Friday, August 25, 2017

More HBase tuning

I've come across two HBase clusters where writes have been extremely fast and reads extremely slow. Note: these reads were not full scans (which would unsurprisingly be slow) but batched get() calls.

This post is about making HBase read things faster. "The rule of thumb is to have your hot data set in RAM. Does not fit? Increase RAM, increase # of servers." (from here).

How much data?

Check how big the HBase table is

hadoop fs -du -h  /hbase/data/default/ 


The more compressed your data, the more likely it is that it will all fit into RAM. Compressing data in the cache may increase CPU usages but reduce IO. You can check which native libraries Hadoop knows about with:

hadoop/bin/hadoop checknative -a

but note: "If the native libs are NOT present, you will see lots of Got brand-new compressor reports in your logs" (from here).

Wait for the cache to fill

It takes time for the cache to be populated. Run vmstat (on Unix-like OSs) and watch the number of blocks read (bi). It will be large to begin with (thousands or tens of thousands) then shrinks after the app has been running for a while, down to basically zero.

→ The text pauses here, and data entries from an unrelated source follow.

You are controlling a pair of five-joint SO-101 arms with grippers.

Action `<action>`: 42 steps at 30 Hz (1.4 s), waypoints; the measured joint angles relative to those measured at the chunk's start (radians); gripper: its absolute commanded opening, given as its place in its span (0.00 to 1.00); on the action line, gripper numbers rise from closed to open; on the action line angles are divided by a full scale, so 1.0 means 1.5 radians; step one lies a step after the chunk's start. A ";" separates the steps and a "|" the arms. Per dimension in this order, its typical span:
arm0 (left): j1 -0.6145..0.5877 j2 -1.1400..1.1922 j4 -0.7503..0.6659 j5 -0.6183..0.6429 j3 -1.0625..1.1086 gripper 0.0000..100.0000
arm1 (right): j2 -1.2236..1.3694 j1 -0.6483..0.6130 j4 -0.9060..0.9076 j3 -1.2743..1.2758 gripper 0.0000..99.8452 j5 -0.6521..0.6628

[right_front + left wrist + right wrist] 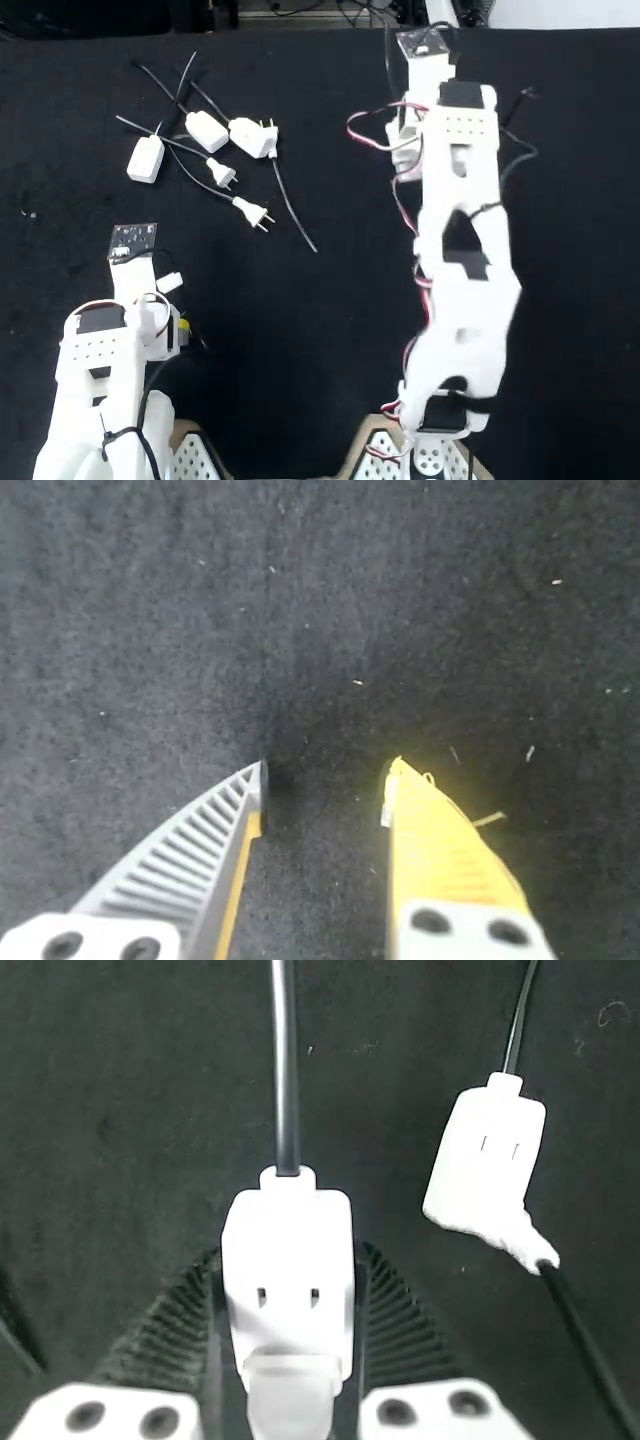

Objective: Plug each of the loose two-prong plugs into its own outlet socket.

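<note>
The right gripper (289, 1260) clamps one white outlet socket (287, 1225); a second socket (487, 1155) lies just beside. The left gripper (326, 770) hangs open over the black table (150, 600). Two two-prong plugs (222, 174) lie loose beside three white blocks (146, 158).

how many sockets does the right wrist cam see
2. One socket sits in the right gripper; the other socket lies on the black cloth beside it. More may lie outside that view.

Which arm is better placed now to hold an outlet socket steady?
Right. The right gripper has its jaws against both sides of a white socket; the left gripper hangs open above bare black table.
</note>
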 measured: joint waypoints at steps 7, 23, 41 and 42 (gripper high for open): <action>0.000 0.000 0.000 0.000 0.000 0.20 | 0.209 0.000 0.098 -0.297 0.01 -0.050; 0.000 0.000 0.000 0.000 0.000 0.20 | 0.433 0.000 0.161 -0.579 0.02 -0.050; 0.000 0.000 0.000 0.000 0.000 0.20 | 0.433 0.000 0.134 -0.585 0.28 -0.052; 0.000 0.000 0.000 0.000 0.000 0.20 | 0.433 0.000 0.130 -0.585 0.28 -0.052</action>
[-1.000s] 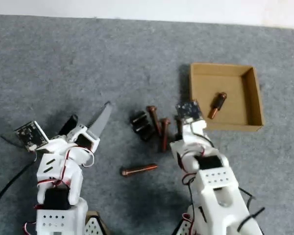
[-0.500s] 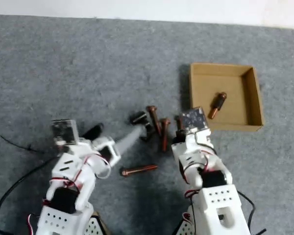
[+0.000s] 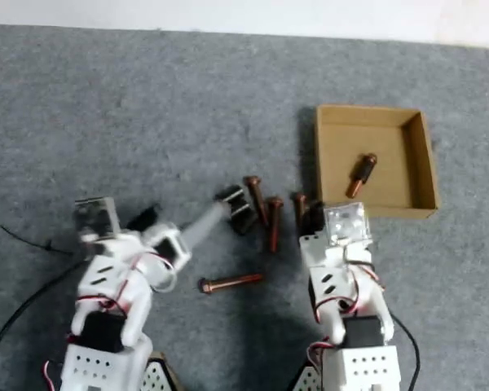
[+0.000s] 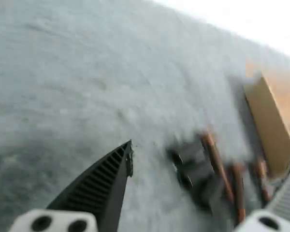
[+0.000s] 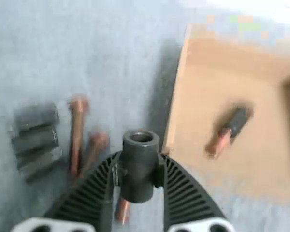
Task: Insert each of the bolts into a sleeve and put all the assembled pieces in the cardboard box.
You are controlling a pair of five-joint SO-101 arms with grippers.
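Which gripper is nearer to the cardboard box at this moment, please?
The right. The right gripper, holding a sleeve, sits just outside a corner of the cardboard box; the left gripper is farther off, beyond the bolts, by the loose sleeves.

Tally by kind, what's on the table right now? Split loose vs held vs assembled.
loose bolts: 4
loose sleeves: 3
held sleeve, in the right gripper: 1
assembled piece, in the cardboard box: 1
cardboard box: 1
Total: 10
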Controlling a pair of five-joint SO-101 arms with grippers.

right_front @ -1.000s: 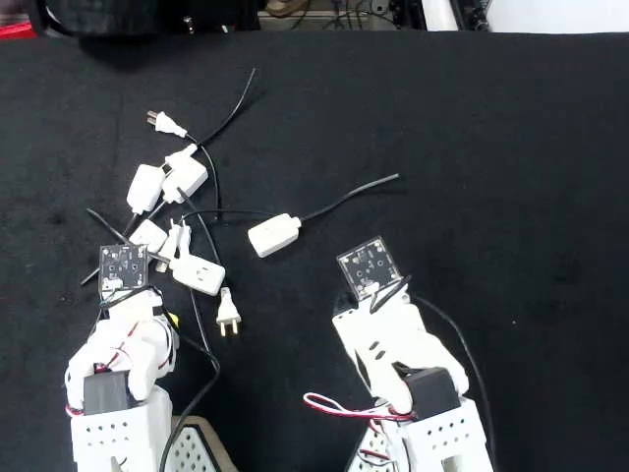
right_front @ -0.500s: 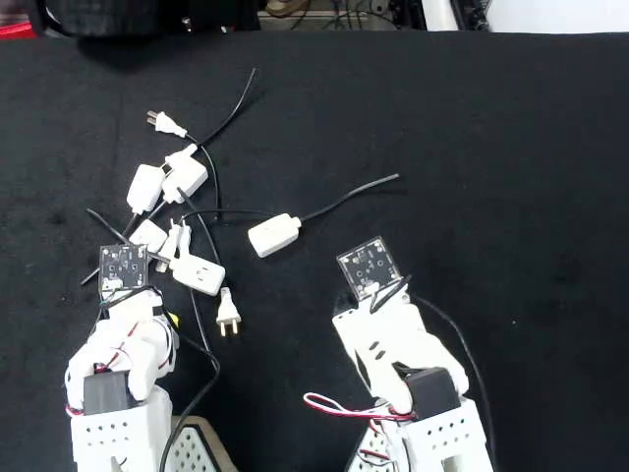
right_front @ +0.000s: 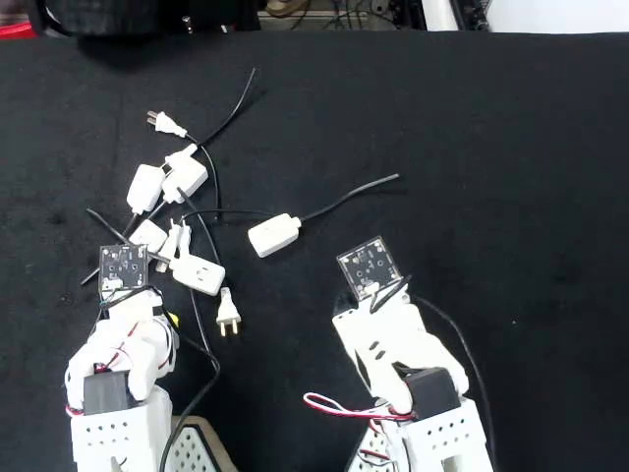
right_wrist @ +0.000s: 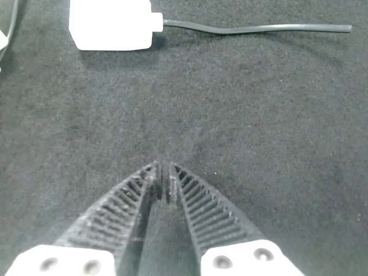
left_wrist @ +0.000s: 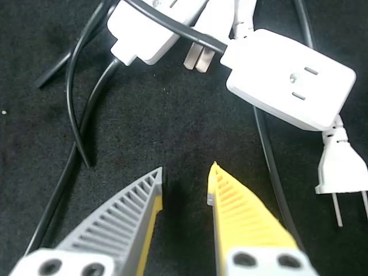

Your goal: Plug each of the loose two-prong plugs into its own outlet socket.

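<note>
The nearest loose two-prong plug (right_front: 228, 317) lies flat on the black counter (right_front: 491, 147), prongs pointing back toward my bases. It is just beside a white outlet socket (left_wrist: 290, 79) whose slotted face is turned up. A second plug (right_front: 162, 123) lies at the far end of the tangle, well apart from the first. Between them sits a cluster of white blocks (right_front: 147, 187) crossed by black cords (left_wrist: 75, 115), and a pair of flat prongs (left_wrist: 198, 57) pokes out next to the socket. A lone white block (right_wrist: 110, 24) with its own straight cord (right_wrist: 253, 27) lies ahead of my right arm. My left tool (left_wrist: 186, 169) hovers over the counter just short of the socket, its grey and yellow fingers a little apart, holding nothing. My right tool (right_wrist: 164, 168) is closed, tips together, empty.
</note>
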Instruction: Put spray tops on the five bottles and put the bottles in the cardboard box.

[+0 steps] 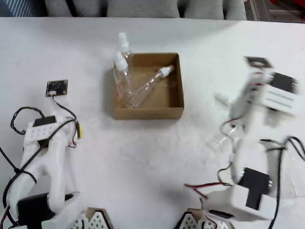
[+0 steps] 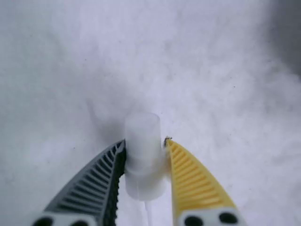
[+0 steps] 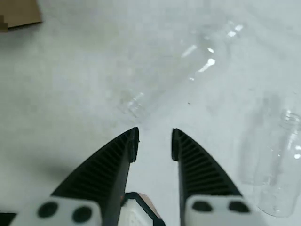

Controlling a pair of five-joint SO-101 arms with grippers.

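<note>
A white spray top (image 2: 142, 155) sits clamped between the left gripper's (image 2: 145, 145) black and yellow fingers (image 2: 190, 176), at 8 o'clock from the cardboard box (image 1: 148, 113). The right gripper (image 3: 154, 141) hangs parted near a clear bottle (image 3: 188, 66) lying at the box's 4 o'clock.

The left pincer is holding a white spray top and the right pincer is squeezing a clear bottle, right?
Not quite. The right pincer is open and holds nothing; the clear plastic bottle lies on the white table beyond its tips, as the right wrist view shows. The left pincer does hold the white plastic spray top.
</note>
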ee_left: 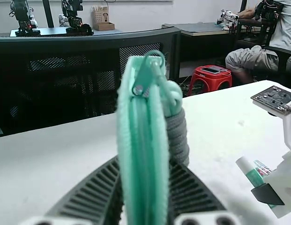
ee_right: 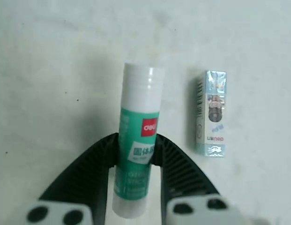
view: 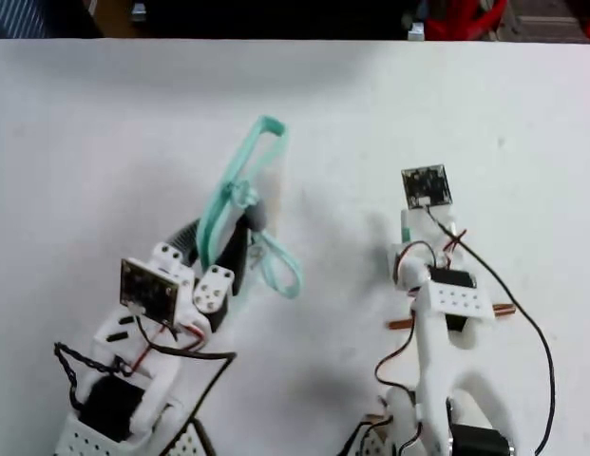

You can watch the progress in the region server's logs:

$ grep "BucketCacheStatsExecutor" hbase/logs/hbase-ubuntu-regionserver-ip-172-30-0-139.log
2017-08-23 09:15:28,192 INFO  [BucketCacheStatsExecutor] bucket.BucketCache: failedBlockAdditions=0, totalSize=5.86 GB, freeSize=4.28 GB, usedSize=1.58 GB, cacheSize=1.56 GB, accesses=49844, hits=2231, IOhitsPerSecond=7, IOTimePerHit=0.03, hitRatio=4.48%, cachingAccesses=49844, cachingHits=2231, cachingHitsRatio=4.48%, evictions=0, evicted=0, evictedPerRun=NaN
2017-08-23 09:20:28,192 INFO  [BucketCacheStatsExecutor] bucket.BucketCache: failedBlockAdditions=0, totalSize=5.86 GB, freeSize=837.15 MB, usedSize=5.04 GB, cacheSize=4.97 GB, accesses=150478, hits=33665, IOhitsPerSecond=104, IOTimePerHit=0.03, hitRatio=22.37%, cachingAccesses=150478, cachingHits=33665, cachingHitsRatio=22.37%, evictions=1, evicted=13644, evictedPerRun=13644.0
2017-08-23 09:25:28,192 INFO  [BucketCacheStatsExecutor] bucket.BucketCache: failedBlockAdditions=5, totalSize=5.86 GB, freeSize=552.66 MB, usedSize=5.32 GB, cacheSize=5.25 GB, accesses=299660, hits=95870, IOhitsPerSecond=207, IOTimePerHit=0.03, hitRatio=31.99%, cachingAccesses=299660, cachingHits=95870, cachingHitsRatio=31.99%, evictions=7, evicted=95977, evictedPerRun=13711.0

Types of caches

There are two types of caches: memcache and blockcache. The memcache is write-through cache. the blockcache is for read-only access.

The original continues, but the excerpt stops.